= DATASET SECTION =
* * * * * * * * *

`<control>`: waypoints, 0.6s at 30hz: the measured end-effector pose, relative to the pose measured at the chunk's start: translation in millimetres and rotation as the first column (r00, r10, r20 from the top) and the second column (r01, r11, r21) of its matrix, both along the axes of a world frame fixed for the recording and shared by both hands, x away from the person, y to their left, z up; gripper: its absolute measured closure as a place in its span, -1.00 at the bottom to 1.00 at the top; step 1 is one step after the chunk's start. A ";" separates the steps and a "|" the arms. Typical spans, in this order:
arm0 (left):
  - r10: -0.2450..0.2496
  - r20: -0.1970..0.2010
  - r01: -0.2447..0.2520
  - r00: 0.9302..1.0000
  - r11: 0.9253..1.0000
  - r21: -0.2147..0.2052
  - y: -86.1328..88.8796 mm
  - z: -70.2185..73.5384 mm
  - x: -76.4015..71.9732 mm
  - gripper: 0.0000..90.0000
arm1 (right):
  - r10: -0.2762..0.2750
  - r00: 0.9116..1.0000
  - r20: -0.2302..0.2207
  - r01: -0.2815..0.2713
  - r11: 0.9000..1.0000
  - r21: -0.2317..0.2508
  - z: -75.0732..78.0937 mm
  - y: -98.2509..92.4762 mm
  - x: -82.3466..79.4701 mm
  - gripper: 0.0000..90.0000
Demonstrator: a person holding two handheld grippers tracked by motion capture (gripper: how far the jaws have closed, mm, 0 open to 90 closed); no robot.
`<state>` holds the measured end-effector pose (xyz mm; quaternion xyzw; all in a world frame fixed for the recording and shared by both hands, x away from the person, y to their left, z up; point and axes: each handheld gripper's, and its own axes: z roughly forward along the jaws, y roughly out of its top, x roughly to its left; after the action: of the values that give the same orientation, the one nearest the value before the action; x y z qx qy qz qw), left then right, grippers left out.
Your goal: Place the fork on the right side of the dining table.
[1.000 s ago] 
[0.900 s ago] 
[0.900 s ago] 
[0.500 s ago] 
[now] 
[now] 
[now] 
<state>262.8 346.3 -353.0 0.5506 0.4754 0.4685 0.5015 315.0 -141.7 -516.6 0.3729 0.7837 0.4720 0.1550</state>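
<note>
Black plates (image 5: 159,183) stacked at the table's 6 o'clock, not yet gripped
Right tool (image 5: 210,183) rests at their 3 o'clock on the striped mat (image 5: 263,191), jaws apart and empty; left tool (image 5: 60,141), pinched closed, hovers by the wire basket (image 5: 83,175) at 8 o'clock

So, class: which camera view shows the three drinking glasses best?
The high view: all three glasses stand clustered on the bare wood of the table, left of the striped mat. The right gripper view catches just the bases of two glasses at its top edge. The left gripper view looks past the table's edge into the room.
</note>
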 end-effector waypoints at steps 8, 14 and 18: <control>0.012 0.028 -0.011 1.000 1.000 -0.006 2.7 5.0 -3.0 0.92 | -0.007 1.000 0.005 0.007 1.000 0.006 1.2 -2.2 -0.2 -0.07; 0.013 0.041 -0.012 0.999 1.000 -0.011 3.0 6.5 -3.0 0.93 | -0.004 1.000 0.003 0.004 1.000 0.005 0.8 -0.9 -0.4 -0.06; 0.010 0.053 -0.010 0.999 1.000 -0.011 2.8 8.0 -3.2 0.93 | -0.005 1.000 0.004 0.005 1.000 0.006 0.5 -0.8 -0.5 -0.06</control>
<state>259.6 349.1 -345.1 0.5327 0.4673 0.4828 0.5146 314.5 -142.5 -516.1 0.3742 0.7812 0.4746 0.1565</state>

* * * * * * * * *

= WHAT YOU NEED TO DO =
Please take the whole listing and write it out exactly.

= RESPONSE =
`<control>`: waypoints, 0.6s at 30hz: the measured end-effector pose, relative to the pose measured at the chunk's start: translation in millimetres and rotation as the first column (r00, r10, r20 from the top) and the second column (r01, r11, r21) of its matrix, both along the axes of a world frame fixed for the recording and shared by both hands, x away from the person, y to their left, z up; gripper: its absolute measured closure as a place in its span, -1.00 at the bottom to 1.00 at the top; step 1 is one step after the chunk's start. A ";" separates the steps and a "|" the arms. Typical spans, in this order:
arm0 (left):
  - r10: -0.2450..0.2496
  - r20: -0.1970..0.2010
  - r01: -0.2447..0.2520
  - r00: 0.9302..1.0000
  - r11: 0.9253..1.0000
  - r21: -0.2147..0.2052
  - y: -86.1328..88.8796 mm
  - z: -70.2185..73.5384 mm
  - x: -76.4015..71.9732 mm
  - gripper: 0.0000..90.0000
arm1 (right):
  - r10: -0.2762..0.2750
  - r00: 0.9116..1.0000
  - r20: -0.2302..0.2207
  - r01: -0.2815..0.2713
  - r11: 0.9000..1.0000
  - r21: -0.2317..0.2508
  - z: -75.0732..78.0937 mm
  - y: -98.2509..92.4762 mm
  - x: -82.3466..79.4701 mm
  - gripper: 0.0000..90.0000
Demonstrator: a person holding two handheld grippers tracked by motion capture (gripper: how far the jaws have closed, mm, 0 open to 90 closed); no robot.
`<state>` holds the measured end-effector pose (xyz mm; quaternion xyzw; all in a world frame fixed for the recording and shared by both hands, x away from the person, y to their left, z up; point and axes: each handheld gripper's, and its own axes: z roughly forward along the jaws, y roughly out of its top, x roughly to its left; after the action: of the values that give the same orientation, the one nearest the value before the action; x y z qx qy qz qw), left then right, grippers left out.
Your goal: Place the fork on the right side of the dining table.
[1.000 s ago] 
[0.900 s ago] 
[0.900 s ago] 
[0.500 s ago] 
[now] 
[now] 
[now] 
<state>262.8 346.3 -353.0 0.5506 0.4754 0.4685 0.5015 315.0 -141.7 -516.6 0.3729 0.7837 0.4720 0.1550</state>
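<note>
Black plates (image 5: 159,183) stacked at the table's 6 o'clock, not yet gripped
Right tool (image 5: 210,183) rests at their 3 o'clock on the striped mat (image 5: 263,191), jaws apart and empty; left tool (image 5: 60,141), pinched closed, hovers by the wire basket (image 5: 83,175) at 8 o'clock

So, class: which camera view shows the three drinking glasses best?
The high view: all three glasses stand clustered on the bare wood of the table, left of the striped mat. The right gripper view catches just the bases of two glasses at its top edge. The left gripper view looks past the table's edge into the room.
</note>
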 end-effector waypoints at steps 8, 14 and 18: <control>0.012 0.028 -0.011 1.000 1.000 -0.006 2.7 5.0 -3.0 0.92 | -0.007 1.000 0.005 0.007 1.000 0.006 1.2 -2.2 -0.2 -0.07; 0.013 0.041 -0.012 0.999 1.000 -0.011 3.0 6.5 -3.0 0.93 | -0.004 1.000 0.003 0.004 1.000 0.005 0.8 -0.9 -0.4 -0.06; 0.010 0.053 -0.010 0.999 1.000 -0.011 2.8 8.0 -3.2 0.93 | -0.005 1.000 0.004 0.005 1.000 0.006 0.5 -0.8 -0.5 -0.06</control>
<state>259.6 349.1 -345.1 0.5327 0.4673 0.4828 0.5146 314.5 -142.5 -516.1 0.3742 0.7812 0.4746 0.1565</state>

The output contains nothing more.